Hence, the defendant in a West German war crimes trial could be convicted of murder only if it was proven beyond the reasonable doubt that he or she had killed someone on his/her own initiative. 

In practice, this meant that an SS man who killed thousands while operating the gas chambers at Auschwitz could only be found guilty of being accomplice to murder because he had been following orders; while another SS man who had beaten one inmate to death on his own initiative could be convicted of murder because he had not been following orders.

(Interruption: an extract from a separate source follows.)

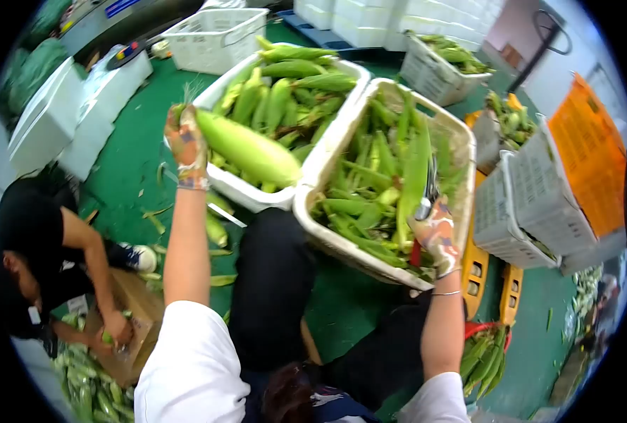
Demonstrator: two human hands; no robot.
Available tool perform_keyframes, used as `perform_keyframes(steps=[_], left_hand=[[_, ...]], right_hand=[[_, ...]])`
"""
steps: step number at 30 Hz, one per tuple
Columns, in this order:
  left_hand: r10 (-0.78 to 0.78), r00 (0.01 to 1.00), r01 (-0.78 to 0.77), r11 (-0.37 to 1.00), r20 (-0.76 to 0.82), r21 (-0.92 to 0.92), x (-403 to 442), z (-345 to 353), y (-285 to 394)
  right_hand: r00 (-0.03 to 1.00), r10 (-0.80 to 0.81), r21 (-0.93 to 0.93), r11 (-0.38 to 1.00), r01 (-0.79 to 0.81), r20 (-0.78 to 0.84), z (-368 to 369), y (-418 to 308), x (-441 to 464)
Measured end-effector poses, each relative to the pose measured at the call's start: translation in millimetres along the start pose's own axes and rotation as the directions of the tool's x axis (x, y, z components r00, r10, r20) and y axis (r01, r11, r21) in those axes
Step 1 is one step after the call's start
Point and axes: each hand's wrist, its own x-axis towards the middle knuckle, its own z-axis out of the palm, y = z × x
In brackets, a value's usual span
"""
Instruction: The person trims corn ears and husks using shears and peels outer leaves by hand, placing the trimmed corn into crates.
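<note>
My left hand (187,146), in a patterned glove, is closed around the silk end of a large ear of corn (250,148) in its pale green husk. The ear slants down to the right above a white crate (218,185) full of unhusked corn. My right hand (437,236), in a matching glove, grips what look like pruning shears (430,190), with metal jaws pointing up and a bit of red at the handle. It is over the right side of a second, dirtier crate (306,211) holding loose husk leaves (370,183). A long leaf (417,169) stands beside the shears.
At lower left a co-worker (32,233) bends over a cardboard box (134,317) near a pile of green produce (88,388). More crates (440,81) and white foam boxes (363,21) stand behind. To the right are a yellow pallet jack (475,275) and stacked grey crates (546,190).
</note>
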Motion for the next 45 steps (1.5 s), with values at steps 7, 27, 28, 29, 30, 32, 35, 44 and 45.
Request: perform_keyframes(steps=[7, 27, 28, 29, 30, 32, 35, 44, 45], left_hand=[[-0.321, 0.945, 0.065, 0.355, 0.057, 0.933, -69, -306, -108], [-0.728, 0.459, -0.304, 0.411, 0.51, 0.86, -35, 127, -326], [-0.736, 0.477, -0.314, 0.368, 0.481, 0.875, -48, 131, -346], [-0.714, 0.52, -0.27, 0.384, 0.47, 0.883, -54, 129, -348], [-0.635, 0.536, -0.219, 0.531, 0.556, 0.818, -58, 120, -348], [-0.733, 0.519, 0.072, 0.55, 0.44, 0.832, -37, 125, -282], [-0.849, 0.353, 0.418, 0.519, 0.393, 0.746, 0, 94, -201], [-0.379, 0.253, 0.007, 0.921, 0.89, 0.39, 25, 59, 126], [-0.332, 0.145, 0.007, 0.942, 0.932, 0.334, 14, 74, 141]], right_hand=[[0.965, 0.099, -0.029, 0.995, -0.095, 0.244, 37, -27, -22], [0.927, 0.155, -0.232, 0.97, -0.076, 0.341, 39, -21, -11], [0.942, 0.157, -0.194, 0.976, -0.101, 0.298, 32, -22, -15], [0.944, 0.176, -0.191, 0.973, -0.125, 0.278, 25, -18, -17], [0.948, 0.098, -0.143, 0.988, -0.056, 0.304, 17, -14, -15], [0.96, 0.086, -0.13, 0.99, -0.053, 0.266, 3, -11, -22], [0.96, 0.073, -0.064, 0.996, -0.058, 0.272, -14, -8, -20], [0.92, -0.372, 0.402, 0.828, 0.391, -0.127, -42, -79, 31], [0.932, -0.332, 0.41, 0.838, 0.362, -0.144, -37, -87, 33]])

This principle is not as insane as it might seem from the first glance as in any civilized criminal justice system, the legal definition of murder requires the full intent and thus the full amount of free will.

In any totalitarian system (Nazi, Communist, etc.) no one has the full amount of free will. Consequently, when one was following the orders to kill, one did not possess the full amount of free will and thus did not have full intent.

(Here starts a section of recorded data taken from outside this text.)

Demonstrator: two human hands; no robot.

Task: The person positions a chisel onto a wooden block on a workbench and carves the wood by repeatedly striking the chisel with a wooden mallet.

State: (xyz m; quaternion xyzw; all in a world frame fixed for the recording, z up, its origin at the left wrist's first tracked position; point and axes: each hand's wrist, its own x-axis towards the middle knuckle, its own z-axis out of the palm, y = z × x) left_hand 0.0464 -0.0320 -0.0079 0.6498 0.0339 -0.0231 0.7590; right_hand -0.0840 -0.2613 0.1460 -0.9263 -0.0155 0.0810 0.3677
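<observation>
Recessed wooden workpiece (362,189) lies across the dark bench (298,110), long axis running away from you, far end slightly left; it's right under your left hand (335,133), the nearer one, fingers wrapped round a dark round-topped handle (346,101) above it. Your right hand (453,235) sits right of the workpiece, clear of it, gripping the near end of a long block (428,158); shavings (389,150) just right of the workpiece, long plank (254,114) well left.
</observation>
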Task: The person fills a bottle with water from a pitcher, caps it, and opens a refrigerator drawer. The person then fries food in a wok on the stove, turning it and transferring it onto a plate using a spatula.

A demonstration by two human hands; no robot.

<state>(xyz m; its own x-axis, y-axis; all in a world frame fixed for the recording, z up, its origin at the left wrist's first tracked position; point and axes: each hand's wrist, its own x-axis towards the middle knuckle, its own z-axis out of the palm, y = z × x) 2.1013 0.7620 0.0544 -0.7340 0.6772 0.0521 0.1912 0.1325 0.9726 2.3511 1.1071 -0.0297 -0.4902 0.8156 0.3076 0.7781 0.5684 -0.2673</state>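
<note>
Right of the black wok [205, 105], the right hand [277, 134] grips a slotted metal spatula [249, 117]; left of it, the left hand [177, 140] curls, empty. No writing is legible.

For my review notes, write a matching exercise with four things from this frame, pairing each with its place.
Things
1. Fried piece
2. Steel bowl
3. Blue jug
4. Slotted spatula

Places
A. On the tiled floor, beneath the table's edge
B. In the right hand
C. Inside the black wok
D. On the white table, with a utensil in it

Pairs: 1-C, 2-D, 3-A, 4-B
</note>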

Therefore, one can not be found guilty of murder but only accessory to murder which required a limited amount of free will and no intent (proving full intent in war crimes was practically impossible).

Information about the actions of those accused and their whereabouts had been in the possession of West German authorities since 1958, but action on their cases was delayed by jurisdictional disputes, among other considerations… like no one in West German powers that be gave a rat’s ass (pardon my French).

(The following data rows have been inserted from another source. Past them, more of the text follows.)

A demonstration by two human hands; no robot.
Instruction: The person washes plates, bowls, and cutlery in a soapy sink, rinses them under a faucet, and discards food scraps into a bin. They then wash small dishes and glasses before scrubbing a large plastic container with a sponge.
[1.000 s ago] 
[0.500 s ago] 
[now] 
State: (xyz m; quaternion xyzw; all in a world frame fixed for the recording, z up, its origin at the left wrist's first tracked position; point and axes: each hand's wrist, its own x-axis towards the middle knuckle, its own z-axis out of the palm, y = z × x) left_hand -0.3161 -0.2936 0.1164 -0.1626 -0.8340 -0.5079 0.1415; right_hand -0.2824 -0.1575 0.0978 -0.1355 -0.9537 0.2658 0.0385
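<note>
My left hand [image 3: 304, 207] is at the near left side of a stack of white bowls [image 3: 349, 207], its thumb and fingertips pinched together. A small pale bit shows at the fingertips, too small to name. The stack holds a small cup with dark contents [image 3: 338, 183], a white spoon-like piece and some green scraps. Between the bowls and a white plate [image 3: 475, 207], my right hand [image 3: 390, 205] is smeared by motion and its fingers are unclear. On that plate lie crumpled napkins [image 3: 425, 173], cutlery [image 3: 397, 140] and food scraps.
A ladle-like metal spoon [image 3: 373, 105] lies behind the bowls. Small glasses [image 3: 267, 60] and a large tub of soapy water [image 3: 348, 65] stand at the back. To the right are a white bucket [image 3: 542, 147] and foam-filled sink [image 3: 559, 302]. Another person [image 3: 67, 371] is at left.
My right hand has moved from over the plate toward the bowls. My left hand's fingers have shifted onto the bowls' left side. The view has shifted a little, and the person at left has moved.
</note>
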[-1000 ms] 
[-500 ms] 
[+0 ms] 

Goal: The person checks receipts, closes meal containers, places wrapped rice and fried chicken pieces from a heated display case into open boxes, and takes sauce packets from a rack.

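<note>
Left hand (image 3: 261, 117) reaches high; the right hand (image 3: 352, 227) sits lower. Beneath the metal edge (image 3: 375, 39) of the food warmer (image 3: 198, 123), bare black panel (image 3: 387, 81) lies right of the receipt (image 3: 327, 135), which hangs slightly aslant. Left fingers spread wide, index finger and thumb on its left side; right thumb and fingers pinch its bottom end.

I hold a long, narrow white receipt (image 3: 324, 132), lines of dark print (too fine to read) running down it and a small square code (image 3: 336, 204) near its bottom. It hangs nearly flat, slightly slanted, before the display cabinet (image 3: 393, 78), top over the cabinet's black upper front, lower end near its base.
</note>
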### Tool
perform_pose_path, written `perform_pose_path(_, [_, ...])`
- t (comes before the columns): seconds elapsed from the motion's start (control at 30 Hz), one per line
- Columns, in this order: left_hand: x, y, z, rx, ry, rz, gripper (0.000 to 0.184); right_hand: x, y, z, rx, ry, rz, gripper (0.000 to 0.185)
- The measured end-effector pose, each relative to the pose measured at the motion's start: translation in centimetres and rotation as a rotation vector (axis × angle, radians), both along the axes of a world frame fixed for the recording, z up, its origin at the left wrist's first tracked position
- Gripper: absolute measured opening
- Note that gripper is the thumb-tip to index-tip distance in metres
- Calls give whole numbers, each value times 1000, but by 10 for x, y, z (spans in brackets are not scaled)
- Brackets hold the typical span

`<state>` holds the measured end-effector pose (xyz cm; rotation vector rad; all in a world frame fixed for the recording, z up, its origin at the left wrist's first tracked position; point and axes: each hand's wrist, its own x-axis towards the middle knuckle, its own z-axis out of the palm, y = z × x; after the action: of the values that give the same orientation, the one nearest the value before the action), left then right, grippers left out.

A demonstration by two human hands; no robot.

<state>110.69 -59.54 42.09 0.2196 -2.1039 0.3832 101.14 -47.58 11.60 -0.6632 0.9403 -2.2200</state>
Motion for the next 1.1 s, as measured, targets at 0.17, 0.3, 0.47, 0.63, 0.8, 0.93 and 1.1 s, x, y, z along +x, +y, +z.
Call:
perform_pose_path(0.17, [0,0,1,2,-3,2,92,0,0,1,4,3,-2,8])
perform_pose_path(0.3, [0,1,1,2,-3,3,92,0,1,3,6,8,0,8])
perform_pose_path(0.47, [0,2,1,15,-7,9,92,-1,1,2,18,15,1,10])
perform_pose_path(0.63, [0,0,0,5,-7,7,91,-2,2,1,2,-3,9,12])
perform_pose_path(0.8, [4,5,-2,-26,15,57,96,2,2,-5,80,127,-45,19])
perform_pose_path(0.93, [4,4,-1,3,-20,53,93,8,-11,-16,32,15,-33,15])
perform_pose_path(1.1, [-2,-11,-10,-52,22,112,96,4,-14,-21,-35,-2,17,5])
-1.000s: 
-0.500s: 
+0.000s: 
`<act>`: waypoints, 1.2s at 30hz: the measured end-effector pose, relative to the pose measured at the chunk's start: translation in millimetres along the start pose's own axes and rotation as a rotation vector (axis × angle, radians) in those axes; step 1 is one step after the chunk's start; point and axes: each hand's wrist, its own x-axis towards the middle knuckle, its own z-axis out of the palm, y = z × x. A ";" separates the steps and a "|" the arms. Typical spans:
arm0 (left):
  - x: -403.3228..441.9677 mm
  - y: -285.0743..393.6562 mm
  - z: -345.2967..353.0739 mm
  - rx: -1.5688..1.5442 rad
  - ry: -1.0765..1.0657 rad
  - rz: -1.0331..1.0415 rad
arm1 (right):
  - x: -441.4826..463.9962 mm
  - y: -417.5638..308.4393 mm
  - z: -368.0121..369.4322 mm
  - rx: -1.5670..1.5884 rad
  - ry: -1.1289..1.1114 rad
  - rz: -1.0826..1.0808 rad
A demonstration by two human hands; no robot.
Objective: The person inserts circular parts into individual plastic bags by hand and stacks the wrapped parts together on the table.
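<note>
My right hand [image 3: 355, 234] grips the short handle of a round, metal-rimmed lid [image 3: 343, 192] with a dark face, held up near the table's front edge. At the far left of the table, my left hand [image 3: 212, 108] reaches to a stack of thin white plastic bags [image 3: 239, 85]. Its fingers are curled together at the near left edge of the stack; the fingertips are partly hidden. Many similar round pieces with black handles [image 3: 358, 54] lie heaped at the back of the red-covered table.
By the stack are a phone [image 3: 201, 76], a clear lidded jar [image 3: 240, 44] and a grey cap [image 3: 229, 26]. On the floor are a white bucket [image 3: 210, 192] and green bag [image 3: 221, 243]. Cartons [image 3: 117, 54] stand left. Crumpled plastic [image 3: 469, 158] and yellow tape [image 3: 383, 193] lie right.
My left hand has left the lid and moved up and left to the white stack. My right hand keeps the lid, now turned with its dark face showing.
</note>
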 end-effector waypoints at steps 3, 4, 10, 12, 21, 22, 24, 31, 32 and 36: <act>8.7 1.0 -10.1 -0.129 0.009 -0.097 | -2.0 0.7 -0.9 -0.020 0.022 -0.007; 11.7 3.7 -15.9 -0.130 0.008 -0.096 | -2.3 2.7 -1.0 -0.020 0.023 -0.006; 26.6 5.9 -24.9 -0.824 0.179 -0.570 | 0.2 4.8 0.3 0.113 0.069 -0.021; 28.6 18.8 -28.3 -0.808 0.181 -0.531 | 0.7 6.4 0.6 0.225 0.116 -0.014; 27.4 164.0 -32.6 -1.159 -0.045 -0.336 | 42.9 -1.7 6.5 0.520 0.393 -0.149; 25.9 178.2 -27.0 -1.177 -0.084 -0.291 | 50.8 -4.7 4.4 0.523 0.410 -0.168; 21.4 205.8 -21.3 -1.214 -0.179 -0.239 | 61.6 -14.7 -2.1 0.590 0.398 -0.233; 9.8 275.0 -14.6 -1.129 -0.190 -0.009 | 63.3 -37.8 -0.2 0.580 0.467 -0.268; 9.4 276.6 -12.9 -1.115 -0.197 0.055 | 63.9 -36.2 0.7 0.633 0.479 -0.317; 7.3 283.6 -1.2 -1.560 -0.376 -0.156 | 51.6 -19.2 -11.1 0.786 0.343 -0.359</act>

It took a shocking and much-publicized Eichmann trial to get the wheels of West German justice turning… and the results were shocking, to put it mildly. The court’s proceedings were largely public and served to bring many horrific details of the Holocaust (hence the shock) to the attention of the elites and the general public in the Federal Republic of Germany, as well as abroad.

Six defendants were given life sentences and several others received the maximum prison sentences possible for the charges brought against them (four to ten years). Four were acquitted and released.

In 1966, three more SS men who had served at Auschwitz were tried: Wilhelm Burger, Josef Erber, and Gerhard Neubert. All three men were found guilty. Erber was sentenced to life in prison, while Burger and Neubert received 8-year and 3.5-year sentences, respectively. From 1967 to 1968, two Kapos, Bernhard Bonitz and Josef Windeck, were tried. Both men received life sentences.

The trial attracted much publicity in West Germany and abroad, but was considered by Bauer to be a failure (which undoubtedly contributed to his subsequent decision to commit suicide).

Bauer complained that the defendants were portrayed by the media as freakish monsters, which allowed the German public to distance themselves from feeling any moral guilt about what had happened at Auschwitz, (it was presented as the work of a few sick people who were not at all like “normal Germans”).

The latter was true – “normal Germans” did not believe (let alone deeply, sincerely and passionately) that they were fighting an “existential war with the Jewish race” and thus had to kill all Jews – men, women, children and the elderly. Only a relatively small number of ardent Nazis held that belief… unfortunately it was enough for murdering four million Jews.

Moreover, Bauer felt that because the law treated those who had followed orders when killing as accomplices to murder it implied that the policy of genocide and the Nazi rules for treating inmates at Auschwitz were in fact legitimate.

Now this was fundamentally wrong – the law (legal precedent, actually) only stated that in the totalitarian system one – when following orders to kill – did not have a full freedom of will and thus did not possess the full intent. Consequently, his or her actions did not fit the legal definition of murder – only of the accomplice.

Furthermore, Bauer charged that the judges, in convicting the accused, had made it appear that Germany in the Nazi era had been an “occupied country”, with most Germans having no choice but to follow orders. In most cases the latter was true.

A public opinion poll conducted after the Frankfurt Auschwitz trials indicated that 57% of the German public were not in favor of additional Nazi trials. Which gives you some idea of how the German people at the time felt about the Holocaust, Nazi war crimes and the Nazi past.